ディノの何気ない一言に、アラタの表情が驚きに染まった。



海上。


シュティーは、エルメルからの呼び出しを受け、CIDの輸送船に揺られていた。


「監獄島」──ソルズカ共和国本土から約400km離れた孤島に築かれた、能力犯罪者専用の収監施設。

島全域が所長エルメル・ヴェロスの能力によって凍結されており、世間では畏怖と諦観を込めて“能力者の終着点”と呼ばれている。

その凍える終着点へ、シュティーは向かっていた。


数時間後、監獄島に到着。

甲板から軽やかに飛び降りた瞬間、肌を刺すような冷気が全身を包み込む。


「……寒っ」


対策を怠れば、ほんの数分で体温が奪われそうな寒さだった。


重厚な扉の前へ歩み寄ると、中から一人の女が姿を現す。


「あ、シューちゃん〜! やほやほ〜! おひさ〜」


「久しぶりだね、ミルム。今日も元気そうだね」


監獄島看守長・ミルム。看守服こそ着ているが、漂わせているのは威厳ではなく、陽気なギャルの空気。


「エルたんまだ仕事してるから、ちょい待ち〜」


案内された応接室は、島全域の凍結にもかかわらず、繊細な操作によって快適な温度が保たれていた。

ミルムが差し出したコーヒーを一口飲むシュティー。


「あっっっっま!! 何これ!」


「あ、ごめ〜ん、それエルたんのだったわ。新しいの入れてくるね〜」


軽やかにコーヒーを回収して出ていくミルム。


「……エルメル、相変わらず甘党だな」


そんな独り言を呟いたところで、ガチャリと扉が開いた。


鋭い青の瞳、白い肌、銀の短髪。軍服姿で現れた男は、監獄島所長エルメル・ヴェロスだった。


「やっほ〜エルた〜ん、激甘コーヒー飲む?」


からかうように声をかけるシュティー。


「その呼び方はやめろ。それにコーヒーはミルムが勝手にやっている」


「へぇ? でも毎回飲み干すんでしょ?」


「……そんなことはいい」


エルメルは話を遮り、対面に腰を下ろす。


「派手にやったようだな?」


その一言で、彼が指しているのがバスクファミリーとの戦いだと理解する。


「CIDが結構協力してくれたからね」


「ふん。
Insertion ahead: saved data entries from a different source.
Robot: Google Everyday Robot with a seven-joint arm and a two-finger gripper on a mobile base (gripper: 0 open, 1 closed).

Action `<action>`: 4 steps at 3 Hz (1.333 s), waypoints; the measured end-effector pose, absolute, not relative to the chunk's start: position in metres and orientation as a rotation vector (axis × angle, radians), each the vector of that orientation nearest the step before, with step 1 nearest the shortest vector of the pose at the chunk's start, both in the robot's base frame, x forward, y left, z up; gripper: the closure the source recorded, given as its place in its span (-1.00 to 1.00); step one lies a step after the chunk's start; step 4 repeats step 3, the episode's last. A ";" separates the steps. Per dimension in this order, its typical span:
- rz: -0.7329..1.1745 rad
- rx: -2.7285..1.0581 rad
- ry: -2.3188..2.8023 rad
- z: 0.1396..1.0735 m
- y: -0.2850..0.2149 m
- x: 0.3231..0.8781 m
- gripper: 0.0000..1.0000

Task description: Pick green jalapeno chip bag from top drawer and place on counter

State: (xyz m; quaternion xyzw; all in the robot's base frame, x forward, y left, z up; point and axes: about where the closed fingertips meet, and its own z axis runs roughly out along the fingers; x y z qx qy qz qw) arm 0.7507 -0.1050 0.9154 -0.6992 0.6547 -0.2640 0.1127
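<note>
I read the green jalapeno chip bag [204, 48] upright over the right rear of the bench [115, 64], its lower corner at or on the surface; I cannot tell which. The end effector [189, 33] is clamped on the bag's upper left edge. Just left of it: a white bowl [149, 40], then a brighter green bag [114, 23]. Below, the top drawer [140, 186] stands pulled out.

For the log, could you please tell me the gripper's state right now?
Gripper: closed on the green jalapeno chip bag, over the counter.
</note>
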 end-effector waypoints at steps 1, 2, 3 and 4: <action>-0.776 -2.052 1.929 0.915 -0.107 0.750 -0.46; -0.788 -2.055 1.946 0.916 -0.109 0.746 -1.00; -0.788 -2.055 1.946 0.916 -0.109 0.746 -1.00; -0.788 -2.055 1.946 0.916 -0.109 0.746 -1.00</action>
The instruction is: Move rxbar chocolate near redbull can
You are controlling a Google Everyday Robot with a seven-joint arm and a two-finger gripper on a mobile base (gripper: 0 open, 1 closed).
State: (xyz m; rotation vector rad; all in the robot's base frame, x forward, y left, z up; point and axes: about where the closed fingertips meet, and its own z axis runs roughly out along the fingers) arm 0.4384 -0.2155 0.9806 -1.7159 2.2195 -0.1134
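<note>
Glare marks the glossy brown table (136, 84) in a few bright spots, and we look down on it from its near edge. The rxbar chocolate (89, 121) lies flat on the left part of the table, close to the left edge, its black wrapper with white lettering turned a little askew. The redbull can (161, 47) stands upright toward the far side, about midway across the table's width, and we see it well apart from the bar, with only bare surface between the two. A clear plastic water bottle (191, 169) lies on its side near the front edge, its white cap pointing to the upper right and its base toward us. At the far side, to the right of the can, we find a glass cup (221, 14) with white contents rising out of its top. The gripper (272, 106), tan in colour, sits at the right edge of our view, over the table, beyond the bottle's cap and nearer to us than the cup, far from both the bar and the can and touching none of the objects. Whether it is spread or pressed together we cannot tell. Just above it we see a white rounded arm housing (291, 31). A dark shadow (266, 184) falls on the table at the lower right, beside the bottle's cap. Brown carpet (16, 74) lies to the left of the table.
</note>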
レガルド・バスクおよびフェルナの殺害は隠蔽されているようだしな」


冷気がわずかに漂う。


「そこまでされると、CID内部で揉めそうだな〜って思ってるけど」


軽く返すシュティー。しかし視線は鋭くエルメルを捉えている。


「で? 今日はそのために呼んだわけじゃないでしょ?」


懐から封筒を取り出し、中の2枚の写真を机に置く。

1枚はぼやけた人物像。もう1枚は銀色の筒。


「最近、能力者の行方不明が増えている。調査の結果、この人物が関与している可能性が高い。正体は不明だがな」


シュティーは無言で写真を手に取り、視線を細める。


「そしてこれが“能力活性化剤”──通称ブースターだ。一定時間、能力を強化する薬物で、CIDが回収したものを分析したが、中身は合成薬物の類だった。何故これで能力が向上するのかは不明だが、使用者による犯罪が急増している」


「……つまり、能力者失踪事件への警戒と、もしブースターがセルカ島で流通したら犯人を突き止めろってことね?」


「そういうことだ。CIDも難航している。裏社会が絡むなら、クロード家のような筋に頼むしかない」


「でもなんでエルメルが?」


「……さぁな。直接より、私経由のほうが都合がいいのだろう、ここなら誰にも聞かれないしな」


「ふーん……。じゃあ何か分かったら連絡するわ」


立ち上がり、出口へ向かうシュティー。その背を、エルメルが呼び止めた。


「待て、シュティー・クロード。ひとつ言い忘れていた」


「んー? 何?」


「これは……貴様自身に関わる話だ…貴様は…」


その言葉を聞いた瞬間、シュティーは微笑み、「ありがとう」とだけ告げて部屋を後にした。